= Camp Widjiwagan =

YMCA camp in Minnesota, United States

Camp Widjiwagan is a YMCA camp based on Burntside Lake near Ely, Minnesota, United States, with a focus on providing wilderness tripping and education to teens ages 11-18.

==Mission==

The mission of Camp Widjiwagan is "to develop, in young people, respect for self, community, and the environment, through wilderness adventure and environmental education."

==History==

Camp Widjiwagan was founded in 1929 by Julian Kirby with the permission of the YMCA as an all-boys wilderness camp. In 1947 it held its first sessions for girls. Since its founding it has gained national recognition for its excellent canoeing and backpacking programs. Since 1973 it has also run a strong environmental education program, called the Widjiwagan Outdoor Learning Program.

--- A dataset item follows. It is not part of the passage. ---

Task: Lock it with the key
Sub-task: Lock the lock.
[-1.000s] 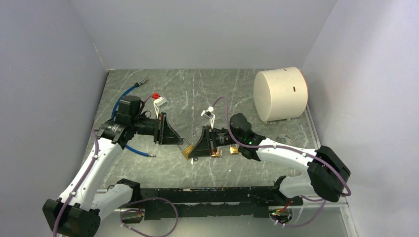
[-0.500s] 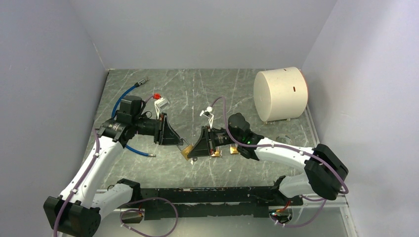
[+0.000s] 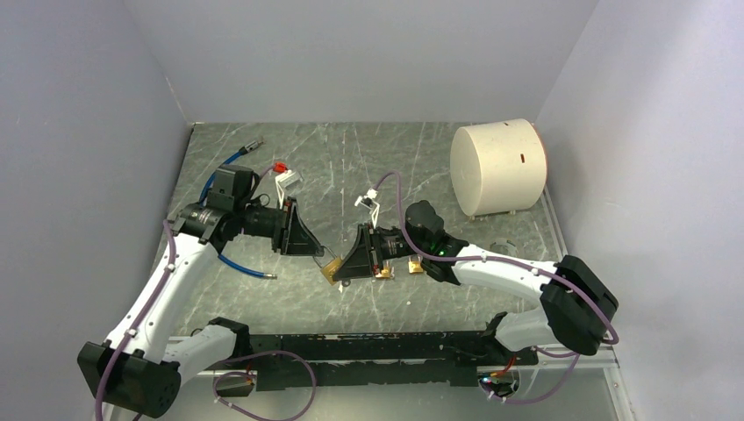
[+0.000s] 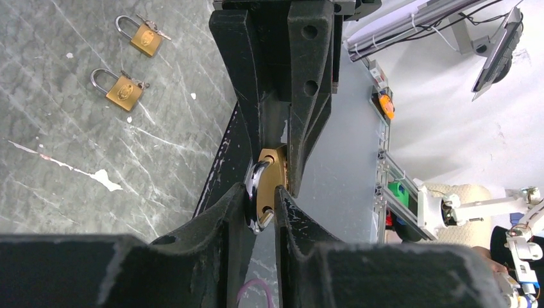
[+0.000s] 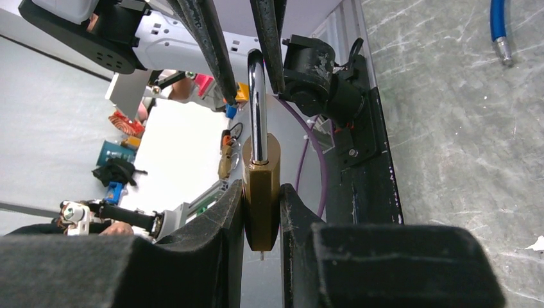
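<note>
A brass padlock (image 5: pixel 261 173) hangs in mid-air between the two grippers, above the grey marbled table (image 3: pixel 351 158). The right gripper (image 5: pixel 261 196) has its fingers closed flat against both faces of the brass body and holds it firmly. The silver shackle (image 5: pixel 256 96) points straight out past the fingertips. The left gripper (image 4: pixel 262 196) faces it tip to tip, its fingers narrowly parted with the shackle's curved end lying between them. It is not possible to tell whether they press on the shackle or only flank it.

On the table, just beside the right gripper's wrist, lie a spare padlock (image 4: pixel 122 91) and a second spare padlock (image 4: pixel 144 38), each on its side. A blue hose (image 3: pixel 239 265) runs under the left gripper's arm. A white cylinder (image 3: pixel 497 167) stands well beyond the right gripper, near the back corner.
</note>
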Controlling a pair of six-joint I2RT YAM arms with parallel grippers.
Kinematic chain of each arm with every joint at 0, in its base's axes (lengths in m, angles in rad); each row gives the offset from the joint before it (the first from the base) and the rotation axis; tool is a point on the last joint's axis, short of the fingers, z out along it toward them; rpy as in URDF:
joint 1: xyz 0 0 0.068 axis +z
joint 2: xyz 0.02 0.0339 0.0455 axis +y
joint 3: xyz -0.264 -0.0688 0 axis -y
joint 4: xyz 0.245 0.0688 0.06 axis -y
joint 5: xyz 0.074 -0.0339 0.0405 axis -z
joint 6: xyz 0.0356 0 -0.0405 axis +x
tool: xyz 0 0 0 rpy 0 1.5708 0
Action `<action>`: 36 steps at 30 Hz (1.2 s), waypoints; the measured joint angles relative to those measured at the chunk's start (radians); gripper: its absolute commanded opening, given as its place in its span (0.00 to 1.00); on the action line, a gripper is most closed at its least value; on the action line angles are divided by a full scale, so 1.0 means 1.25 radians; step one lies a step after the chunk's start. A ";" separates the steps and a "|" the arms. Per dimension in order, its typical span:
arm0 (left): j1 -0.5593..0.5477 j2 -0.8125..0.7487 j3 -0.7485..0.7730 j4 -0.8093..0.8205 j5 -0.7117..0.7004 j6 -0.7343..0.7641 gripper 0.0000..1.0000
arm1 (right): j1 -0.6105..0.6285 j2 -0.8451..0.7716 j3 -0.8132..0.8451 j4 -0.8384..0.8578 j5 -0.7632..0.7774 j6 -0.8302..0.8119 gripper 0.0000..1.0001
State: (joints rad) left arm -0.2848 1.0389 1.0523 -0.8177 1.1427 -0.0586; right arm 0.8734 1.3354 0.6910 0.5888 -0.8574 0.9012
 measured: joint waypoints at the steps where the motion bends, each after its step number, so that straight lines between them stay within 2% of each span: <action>1: 0.000 0.001 0.001 -0.004 0.000 0.003 0.28 | 0.000 0.000 0.000 -0.001 -0.001 0.000 0.00; 13: 0.000 0.002 0.021 -0.041 -0.020 0.042 0.22 | 0.000 0.000 0.000 -0.001 -0.006 0.000 0.00; 21: 0.000 0.002 0.025 -0.049 -0.025 0.054 0.03 | 0.000 0.000 0.000 0.002 -0.011 0.000 0.00; 28: 0.002 0.004 0.022 -0.045 -0.012 0.059 0.03 | 0.000 -0.001 0.000 0.003 -0.007 0.007 0.00; 36: 0.013 -0.017 -0.040 0.041 -0.006 -0.008 0.03 | 0.003 -0.009 0.000 -0.041 0.027 -0.001 0.00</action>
State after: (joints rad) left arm -0.2691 1.0172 1.0027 -0.7670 1.1351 -0.0689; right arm 0.8768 1.3243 0.6910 0.5373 -0.8238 0.9005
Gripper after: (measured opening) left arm 0.058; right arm 0.226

When the YMCA purchased Camp Du Nord in 1961 and Camp Northland in 1981, Camp Widjiwagan helped set them up as YMCA centers on Burntside Lake.

==Wilderness Tripping Program==

The wilderness tripping program at Widjiwagan runs from June through August and works with youth from the ages of 11 to 18. Two types of trips are offered: canoeing and backpacking. There are a progression of trips in both canoeing and backpacking, as the age and skill level of a camper increase. The trips are single-sex and feature a high ratio of staff to youth, as high as 1 to 2 on the introductory trips, though a ratio of 1 to 5 is more common. The program offers standard, open-enrolled trips as well as by-invitation advanced trips for experienced campers.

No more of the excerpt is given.